> **Your objective**: Given the material below, output exactly the lines from the line with "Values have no" to the line with "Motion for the", both ends included, and no other lines.
===
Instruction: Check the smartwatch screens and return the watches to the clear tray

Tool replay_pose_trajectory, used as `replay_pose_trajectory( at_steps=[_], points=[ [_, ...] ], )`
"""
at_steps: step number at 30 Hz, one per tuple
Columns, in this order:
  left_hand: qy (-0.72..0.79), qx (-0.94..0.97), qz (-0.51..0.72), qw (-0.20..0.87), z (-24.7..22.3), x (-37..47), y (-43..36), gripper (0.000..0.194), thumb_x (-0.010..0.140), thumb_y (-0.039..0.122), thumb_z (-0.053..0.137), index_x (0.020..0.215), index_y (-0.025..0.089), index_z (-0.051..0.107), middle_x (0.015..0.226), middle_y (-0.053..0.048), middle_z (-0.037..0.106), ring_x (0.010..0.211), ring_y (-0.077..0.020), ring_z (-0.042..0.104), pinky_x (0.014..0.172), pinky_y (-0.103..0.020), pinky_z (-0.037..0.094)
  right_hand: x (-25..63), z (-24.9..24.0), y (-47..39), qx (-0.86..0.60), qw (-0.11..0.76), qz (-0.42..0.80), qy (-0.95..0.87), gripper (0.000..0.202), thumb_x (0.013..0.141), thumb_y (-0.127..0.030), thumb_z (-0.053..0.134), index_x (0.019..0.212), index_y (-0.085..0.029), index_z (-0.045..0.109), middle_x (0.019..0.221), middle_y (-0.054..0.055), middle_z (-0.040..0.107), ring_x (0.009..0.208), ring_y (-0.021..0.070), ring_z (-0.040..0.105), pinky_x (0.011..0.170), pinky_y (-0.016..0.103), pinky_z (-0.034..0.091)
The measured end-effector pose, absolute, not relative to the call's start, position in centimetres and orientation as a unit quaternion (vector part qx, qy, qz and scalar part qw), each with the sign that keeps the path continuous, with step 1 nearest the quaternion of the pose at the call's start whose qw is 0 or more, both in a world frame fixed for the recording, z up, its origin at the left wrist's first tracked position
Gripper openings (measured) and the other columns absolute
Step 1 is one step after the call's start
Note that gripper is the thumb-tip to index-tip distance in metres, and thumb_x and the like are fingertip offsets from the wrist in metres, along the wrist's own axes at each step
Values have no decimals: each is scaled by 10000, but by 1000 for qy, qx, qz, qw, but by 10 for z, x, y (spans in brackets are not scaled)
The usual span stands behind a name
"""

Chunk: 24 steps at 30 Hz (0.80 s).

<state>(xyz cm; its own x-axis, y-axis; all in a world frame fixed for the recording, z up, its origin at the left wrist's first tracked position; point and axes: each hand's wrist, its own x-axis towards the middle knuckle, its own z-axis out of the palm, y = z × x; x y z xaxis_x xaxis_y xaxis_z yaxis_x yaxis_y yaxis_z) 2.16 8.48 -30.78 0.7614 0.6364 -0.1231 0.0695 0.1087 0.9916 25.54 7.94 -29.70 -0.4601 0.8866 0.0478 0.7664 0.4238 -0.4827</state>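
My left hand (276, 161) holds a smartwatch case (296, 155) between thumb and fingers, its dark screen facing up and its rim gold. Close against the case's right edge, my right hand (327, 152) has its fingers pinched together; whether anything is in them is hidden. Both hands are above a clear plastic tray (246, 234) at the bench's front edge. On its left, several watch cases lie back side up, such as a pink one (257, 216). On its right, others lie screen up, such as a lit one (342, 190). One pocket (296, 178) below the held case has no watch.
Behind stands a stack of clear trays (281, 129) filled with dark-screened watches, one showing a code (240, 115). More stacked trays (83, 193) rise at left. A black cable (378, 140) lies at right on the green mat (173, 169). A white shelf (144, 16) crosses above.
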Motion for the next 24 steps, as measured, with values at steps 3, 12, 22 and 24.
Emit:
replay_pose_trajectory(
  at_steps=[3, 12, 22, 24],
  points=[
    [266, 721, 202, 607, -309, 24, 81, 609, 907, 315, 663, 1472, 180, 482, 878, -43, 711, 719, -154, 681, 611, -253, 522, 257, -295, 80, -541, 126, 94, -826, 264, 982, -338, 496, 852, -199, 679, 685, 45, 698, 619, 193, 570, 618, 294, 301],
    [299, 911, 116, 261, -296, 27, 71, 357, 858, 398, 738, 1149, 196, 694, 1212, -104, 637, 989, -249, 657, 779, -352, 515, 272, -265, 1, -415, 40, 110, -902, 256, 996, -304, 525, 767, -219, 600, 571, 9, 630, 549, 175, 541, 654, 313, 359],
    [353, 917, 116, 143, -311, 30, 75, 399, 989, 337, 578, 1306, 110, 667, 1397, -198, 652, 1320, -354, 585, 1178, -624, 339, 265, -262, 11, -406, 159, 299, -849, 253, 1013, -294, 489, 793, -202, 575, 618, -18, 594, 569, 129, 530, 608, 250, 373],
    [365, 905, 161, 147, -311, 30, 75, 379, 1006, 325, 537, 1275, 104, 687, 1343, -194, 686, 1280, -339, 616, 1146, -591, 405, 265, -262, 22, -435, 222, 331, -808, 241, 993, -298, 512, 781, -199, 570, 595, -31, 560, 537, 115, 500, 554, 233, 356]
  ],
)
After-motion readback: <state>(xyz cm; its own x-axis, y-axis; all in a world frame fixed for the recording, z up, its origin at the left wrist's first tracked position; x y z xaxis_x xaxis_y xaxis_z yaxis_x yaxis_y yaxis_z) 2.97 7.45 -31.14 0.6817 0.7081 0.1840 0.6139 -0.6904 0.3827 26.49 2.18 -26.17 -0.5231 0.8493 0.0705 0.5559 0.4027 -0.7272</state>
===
> **Expected answer**:
Values have no decimals: each is scaled by 10000, but by 1000 for qy, qx, qz, qw, but by 10 for z, x, y (spans in brackets are not scaled)
The usual span stands behind a name
"""

Chunk: 24 steps at 30 Hz (0.80 s).

<state>(xyz cm; its own x-axis, y-axis; all in a world frame fixed for the recording, z up, its origin at the left wrist's first tracked position; point and axes: each hand's wrist, its own x-axis towards the middle knuckle, its own z-axis out of the palm, y = z × x; x y z xaxis_x xaxis_y xaxis_z yaxis_x yaxis_y yaxis_z) 2.16 8.48 -30.78 0.7614 0.6364 -0.1231 0.0695 0.1087 0.9916 25.54 7.94 -29.70 -0.4601 0.8866 0.0478 0.7664 0.4238 -0.4827</state>
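My left hand (276, 161) holds a smartwatch case (296, 155) between thumb and fingers, its dark screen facing up and its rim gold. Close against the case's right edge, my right hand (327, 152) has its fingers pinched together; whether anything is in them is hidden. Both hands are above a clear plastic tray (246, 234) at the bench's front edge. On its left, several watch cases lie back side up, such as a pink one (257, 216). On its right, others lie screen up, such as a lit one (342, 190). One pocket (296, 178) below the held case has no watch.
Behind stands a stack of clear trays (281, 129) filled with dark-screened watches, one showing a code (240, 115). More stacked trays (83, 193) rise at left. A black cable (378, 140) lies at right on the green mat (173, 169). A white shelf (144, 16) crosses above.
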Motion for the next 24 steps, as measured, with values at steps 3, 12, 22 and 24.

The answer is complete, and the exercise is done.